▶ [TASK TO CARRY OUT]: Of all the lines below, return only those starting with the line holding "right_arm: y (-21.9" and going on through the line holding "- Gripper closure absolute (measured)", exactly as written.

(Data items)
-- Opening Marker --

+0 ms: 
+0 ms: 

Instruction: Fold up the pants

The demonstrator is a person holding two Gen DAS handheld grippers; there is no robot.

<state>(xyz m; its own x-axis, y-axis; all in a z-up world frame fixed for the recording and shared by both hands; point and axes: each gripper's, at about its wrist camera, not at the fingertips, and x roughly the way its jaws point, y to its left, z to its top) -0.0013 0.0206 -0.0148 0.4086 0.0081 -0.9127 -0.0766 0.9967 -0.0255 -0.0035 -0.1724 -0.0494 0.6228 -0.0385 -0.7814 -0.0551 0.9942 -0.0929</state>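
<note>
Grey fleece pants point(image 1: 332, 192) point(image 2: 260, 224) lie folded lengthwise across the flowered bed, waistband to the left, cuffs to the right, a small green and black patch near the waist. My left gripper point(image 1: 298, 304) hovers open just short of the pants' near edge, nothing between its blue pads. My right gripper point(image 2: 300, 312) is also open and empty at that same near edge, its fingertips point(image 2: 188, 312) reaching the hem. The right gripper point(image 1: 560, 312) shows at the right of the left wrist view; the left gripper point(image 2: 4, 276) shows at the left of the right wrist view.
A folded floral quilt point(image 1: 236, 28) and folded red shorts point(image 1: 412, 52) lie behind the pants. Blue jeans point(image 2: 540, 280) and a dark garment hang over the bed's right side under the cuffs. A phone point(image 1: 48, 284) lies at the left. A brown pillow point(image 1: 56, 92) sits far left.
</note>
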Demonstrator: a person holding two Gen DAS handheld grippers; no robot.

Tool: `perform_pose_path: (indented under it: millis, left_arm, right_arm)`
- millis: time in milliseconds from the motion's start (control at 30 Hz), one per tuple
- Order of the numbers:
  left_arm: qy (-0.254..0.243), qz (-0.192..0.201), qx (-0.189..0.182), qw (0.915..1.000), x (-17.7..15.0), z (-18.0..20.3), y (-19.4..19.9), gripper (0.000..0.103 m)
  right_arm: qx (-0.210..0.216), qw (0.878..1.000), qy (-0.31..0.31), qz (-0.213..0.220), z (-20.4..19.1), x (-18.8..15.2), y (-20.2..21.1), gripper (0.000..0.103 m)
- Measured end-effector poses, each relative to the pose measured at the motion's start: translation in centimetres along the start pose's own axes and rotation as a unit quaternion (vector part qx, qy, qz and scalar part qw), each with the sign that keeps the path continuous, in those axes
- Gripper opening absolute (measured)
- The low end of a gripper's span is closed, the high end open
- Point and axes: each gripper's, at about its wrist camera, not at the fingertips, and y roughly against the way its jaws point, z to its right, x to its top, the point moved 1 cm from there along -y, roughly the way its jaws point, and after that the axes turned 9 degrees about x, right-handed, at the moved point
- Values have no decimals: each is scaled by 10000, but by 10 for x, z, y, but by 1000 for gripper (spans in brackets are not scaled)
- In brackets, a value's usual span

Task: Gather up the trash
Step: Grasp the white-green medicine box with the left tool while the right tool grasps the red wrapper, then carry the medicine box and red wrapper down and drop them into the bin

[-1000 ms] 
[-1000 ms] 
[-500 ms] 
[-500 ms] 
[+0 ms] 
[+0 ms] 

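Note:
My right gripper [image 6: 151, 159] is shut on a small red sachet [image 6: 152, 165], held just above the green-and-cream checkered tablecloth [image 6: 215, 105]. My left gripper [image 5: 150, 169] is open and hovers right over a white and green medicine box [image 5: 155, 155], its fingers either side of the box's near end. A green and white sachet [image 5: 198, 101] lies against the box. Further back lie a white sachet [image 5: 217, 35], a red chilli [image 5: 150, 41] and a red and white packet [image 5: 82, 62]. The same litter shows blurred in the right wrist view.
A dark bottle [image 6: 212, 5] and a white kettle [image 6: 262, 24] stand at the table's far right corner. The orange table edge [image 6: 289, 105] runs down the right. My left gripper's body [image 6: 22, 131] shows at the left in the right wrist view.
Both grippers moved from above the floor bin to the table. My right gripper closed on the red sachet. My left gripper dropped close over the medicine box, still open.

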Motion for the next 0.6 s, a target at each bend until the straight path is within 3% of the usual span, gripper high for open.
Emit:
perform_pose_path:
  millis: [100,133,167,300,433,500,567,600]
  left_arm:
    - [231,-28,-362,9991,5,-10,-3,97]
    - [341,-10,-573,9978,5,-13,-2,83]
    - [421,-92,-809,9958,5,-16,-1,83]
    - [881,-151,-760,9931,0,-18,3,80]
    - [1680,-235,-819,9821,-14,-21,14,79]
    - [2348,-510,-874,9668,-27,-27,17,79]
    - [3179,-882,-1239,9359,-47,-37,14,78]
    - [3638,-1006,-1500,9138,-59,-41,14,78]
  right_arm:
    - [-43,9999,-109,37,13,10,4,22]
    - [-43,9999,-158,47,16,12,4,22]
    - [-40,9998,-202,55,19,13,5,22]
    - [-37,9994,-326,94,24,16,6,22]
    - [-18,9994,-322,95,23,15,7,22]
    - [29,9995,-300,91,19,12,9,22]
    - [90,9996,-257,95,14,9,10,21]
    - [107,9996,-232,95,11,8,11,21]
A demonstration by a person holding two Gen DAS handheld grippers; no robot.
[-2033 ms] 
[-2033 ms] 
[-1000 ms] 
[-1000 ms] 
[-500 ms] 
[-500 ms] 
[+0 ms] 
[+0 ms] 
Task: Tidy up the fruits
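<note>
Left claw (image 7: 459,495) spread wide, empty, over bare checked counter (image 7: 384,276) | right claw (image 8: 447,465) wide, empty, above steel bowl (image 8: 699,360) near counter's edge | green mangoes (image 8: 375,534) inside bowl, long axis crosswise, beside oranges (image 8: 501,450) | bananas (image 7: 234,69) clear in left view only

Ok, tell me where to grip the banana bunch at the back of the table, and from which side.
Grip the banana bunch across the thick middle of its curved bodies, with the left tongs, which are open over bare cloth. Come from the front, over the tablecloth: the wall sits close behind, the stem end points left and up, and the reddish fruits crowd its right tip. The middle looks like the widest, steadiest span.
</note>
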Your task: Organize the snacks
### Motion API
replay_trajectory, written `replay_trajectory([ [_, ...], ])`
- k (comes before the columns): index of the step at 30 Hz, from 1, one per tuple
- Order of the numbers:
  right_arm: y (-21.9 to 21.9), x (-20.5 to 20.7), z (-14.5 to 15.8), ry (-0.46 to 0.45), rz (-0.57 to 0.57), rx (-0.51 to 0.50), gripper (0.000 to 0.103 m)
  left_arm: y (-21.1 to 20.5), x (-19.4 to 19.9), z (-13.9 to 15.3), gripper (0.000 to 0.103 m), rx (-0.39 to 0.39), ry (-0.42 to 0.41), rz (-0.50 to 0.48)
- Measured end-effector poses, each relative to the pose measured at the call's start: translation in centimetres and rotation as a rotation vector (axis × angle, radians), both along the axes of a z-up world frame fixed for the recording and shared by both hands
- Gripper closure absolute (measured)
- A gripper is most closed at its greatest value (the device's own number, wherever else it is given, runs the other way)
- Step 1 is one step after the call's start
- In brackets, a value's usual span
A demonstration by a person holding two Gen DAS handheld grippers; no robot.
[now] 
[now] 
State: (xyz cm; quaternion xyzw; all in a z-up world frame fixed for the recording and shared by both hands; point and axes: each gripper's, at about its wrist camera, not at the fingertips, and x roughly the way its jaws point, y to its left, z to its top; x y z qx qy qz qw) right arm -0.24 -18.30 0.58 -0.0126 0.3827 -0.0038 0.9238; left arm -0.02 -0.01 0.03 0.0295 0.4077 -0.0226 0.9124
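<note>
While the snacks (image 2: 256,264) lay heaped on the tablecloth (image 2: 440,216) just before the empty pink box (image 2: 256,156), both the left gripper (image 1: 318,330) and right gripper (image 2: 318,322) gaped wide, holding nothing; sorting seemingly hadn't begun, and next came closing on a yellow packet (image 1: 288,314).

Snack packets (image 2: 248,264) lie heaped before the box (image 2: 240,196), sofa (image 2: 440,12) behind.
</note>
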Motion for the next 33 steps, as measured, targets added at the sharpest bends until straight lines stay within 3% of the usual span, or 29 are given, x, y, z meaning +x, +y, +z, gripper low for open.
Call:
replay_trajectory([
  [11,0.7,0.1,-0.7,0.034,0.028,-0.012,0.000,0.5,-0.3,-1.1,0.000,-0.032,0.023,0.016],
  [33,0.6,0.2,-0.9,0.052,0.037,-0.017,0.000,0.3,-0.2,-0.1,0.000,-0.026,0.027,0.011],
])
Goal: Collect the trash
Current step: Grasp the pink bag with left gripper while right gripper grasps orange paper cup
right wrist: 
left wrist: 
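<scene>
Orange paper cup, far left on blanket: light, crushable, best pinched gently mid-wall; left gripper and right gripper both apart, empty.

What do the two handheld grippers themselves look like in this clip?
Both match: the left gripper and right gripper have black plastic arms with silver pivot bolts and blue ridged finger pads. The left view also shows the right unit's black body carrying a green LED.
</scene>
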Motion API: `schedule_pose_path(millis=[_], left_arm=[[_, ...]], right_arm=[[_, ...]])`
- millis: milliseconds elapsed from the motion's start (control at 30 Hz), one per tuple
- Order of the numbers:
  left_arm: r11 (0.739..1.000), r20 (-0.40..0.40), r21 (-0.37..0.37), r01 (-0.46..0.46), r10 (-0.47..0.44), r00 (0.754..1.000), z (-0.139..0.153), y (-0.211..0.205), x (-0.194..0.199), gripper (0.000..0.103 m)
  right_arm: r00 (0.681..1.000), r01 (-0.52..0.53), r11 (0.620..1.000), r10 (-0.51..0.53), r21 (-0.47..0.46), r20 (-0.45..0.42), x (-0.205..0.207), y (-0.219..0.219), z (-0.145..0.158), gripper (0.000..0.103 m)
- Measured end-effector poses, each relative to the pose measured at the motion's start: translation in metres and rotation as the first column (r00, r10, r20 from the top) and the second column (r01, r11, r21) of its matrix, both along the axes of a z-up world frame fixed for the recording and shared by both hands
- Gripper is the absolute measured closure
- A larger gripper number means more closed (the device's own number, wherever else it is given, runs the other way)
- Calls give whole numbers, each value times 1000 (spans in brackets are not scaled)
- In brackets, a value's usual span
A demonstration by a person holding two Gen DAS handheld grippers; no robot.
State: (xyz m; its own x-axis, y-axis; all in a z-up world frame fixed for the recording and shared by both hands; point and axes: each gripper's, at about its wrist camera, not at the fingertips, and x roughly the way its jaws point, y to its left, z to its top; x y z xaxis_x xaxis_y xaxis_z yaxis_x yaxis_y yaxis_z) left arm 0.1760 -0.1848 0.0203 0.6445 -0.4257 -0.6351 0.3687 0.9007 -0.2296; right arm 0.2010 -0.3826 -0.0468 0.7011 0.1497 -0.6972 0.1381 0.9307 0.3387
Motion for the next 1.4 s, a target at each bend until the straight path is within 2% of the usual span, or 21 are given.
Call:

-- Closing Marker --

▶ [EXPECTED OUTPUT]:
  right_arm: y (-21.9 to 21.9), x (-20.5 to 20.7), z (-14.5 to 15.8), ry (-0.46 to 0.45), rz (-0.57 to 0.57), rx (-0.51 to 0.50), gripper (0.000 to 0.103 m)
  left_arm: y (-21.1 to 20.5), x (-19.4 to 19.9), z (-13.9 to 15.3), gripper (0.000 to 0.103 m), rx (-0.39 to 0.39), ry (-0.42 to 0.41), rz (-0.50 to 0.48)
- Measured end-effector poses, each relative to the pose measured at the call's start: translation in centimetres and rotation as a rotation vector (axis × angle, radians), both along the axes of a z-up world frame fixed for the recording and shared by both hands
- Gripper closure absolute (measured)

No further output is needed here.